◆ **DATA**:
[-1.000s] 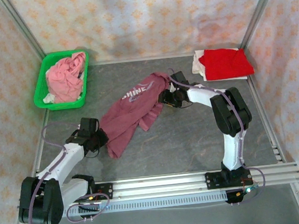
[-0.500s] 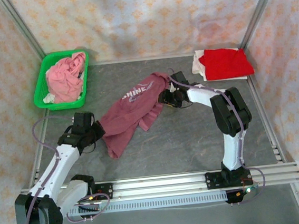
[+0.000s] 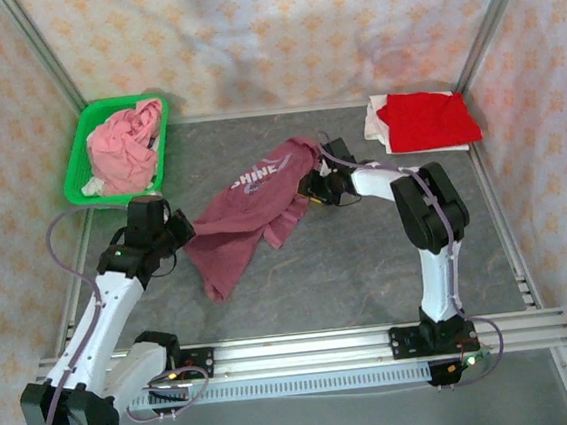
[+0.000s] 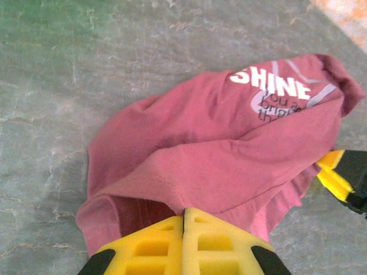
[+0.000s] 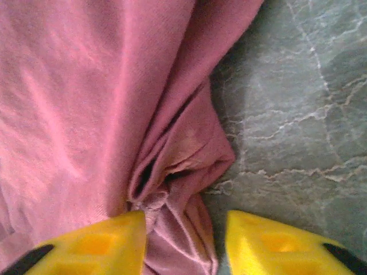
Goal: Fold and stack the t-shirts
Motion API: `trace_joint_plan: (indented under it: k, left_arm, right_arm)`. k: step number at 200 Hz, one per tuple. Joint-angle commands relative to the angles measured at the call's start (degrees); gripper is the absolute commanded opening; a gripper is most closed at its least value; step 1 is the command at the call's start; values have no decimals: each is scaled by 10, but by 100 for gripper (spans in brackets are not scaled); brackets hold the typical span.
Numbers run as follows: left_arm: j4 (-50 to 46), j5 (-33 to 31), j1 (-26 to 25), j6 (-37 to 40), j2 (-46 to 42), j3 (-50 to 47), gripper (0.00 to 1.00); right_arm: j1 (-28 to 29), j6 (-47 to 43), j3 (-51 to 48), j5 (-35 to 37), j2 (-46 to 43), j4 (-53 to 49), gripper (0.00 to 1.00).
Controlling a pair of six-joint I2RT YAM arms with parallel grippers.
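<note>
The maroon t-shirt (image 3: 243,211) with the "SHINE" print lies crumpled at the table's middle. My left gripper (image 3: 183,232) is shut on its left hem, and the cloth (image 4: 218,149) is pinched at the tips of that gripper (image 4: 184,213). At the shirt's right edge my right gripper (image 3: 311,185) stands open, low on the table. A bunched fold of the maroon cloth (image 5: 86,86) lies between the fingers of that gripper (image 5: 183,220), against the left one and apart from the right one. A folded red t-shirt (image 3: 425,118) lies on a white one (image 3: 375,123) at the back right. A pink t-shirt (image 3: 121,143) is heaped in the basket.
The green plastic basket (image 3: 112,200) stands at the back left. Metal frame posts and patterned curtains close in the table on three sides. An aluminium rail (image 3: 307,349) runs along the near edge. Bare grey tabletop (image 3: 349,266) lies in front of the maroon shirt.
My left gripper has moved away from the near edge with the hem, drawing the shirt's lower left part along. The right gripper's jaws have narrowed around the fold.
</note>
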Motion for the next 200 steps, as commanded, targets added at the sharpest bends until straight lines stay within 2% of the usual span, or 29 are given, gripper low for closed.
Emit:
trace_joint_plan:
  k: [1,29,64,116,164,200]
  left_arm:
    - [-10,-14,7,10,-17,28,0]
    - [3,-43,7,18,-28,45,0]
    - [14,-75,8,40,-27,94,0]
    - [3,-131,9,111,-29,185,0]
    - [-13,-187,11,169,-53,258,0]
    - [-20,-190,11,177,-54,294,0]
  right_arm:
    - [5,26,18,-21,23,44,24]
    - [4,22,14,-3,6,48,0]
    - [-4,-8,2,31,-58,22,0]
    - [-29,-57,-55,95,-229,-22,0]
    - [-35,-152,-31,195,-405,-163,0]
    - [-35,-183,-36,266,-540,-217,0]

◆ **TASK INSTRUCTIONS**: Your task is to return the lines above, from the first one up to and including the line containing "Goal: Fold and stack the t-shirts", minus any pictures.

◆ **FINISHED EXERCISE**:
[-1.000s] 
[-0.500s] 
[+0.000s] 
[+0.000s] 
[+0.000s] 
Goal: Fold and stack the t-shirts

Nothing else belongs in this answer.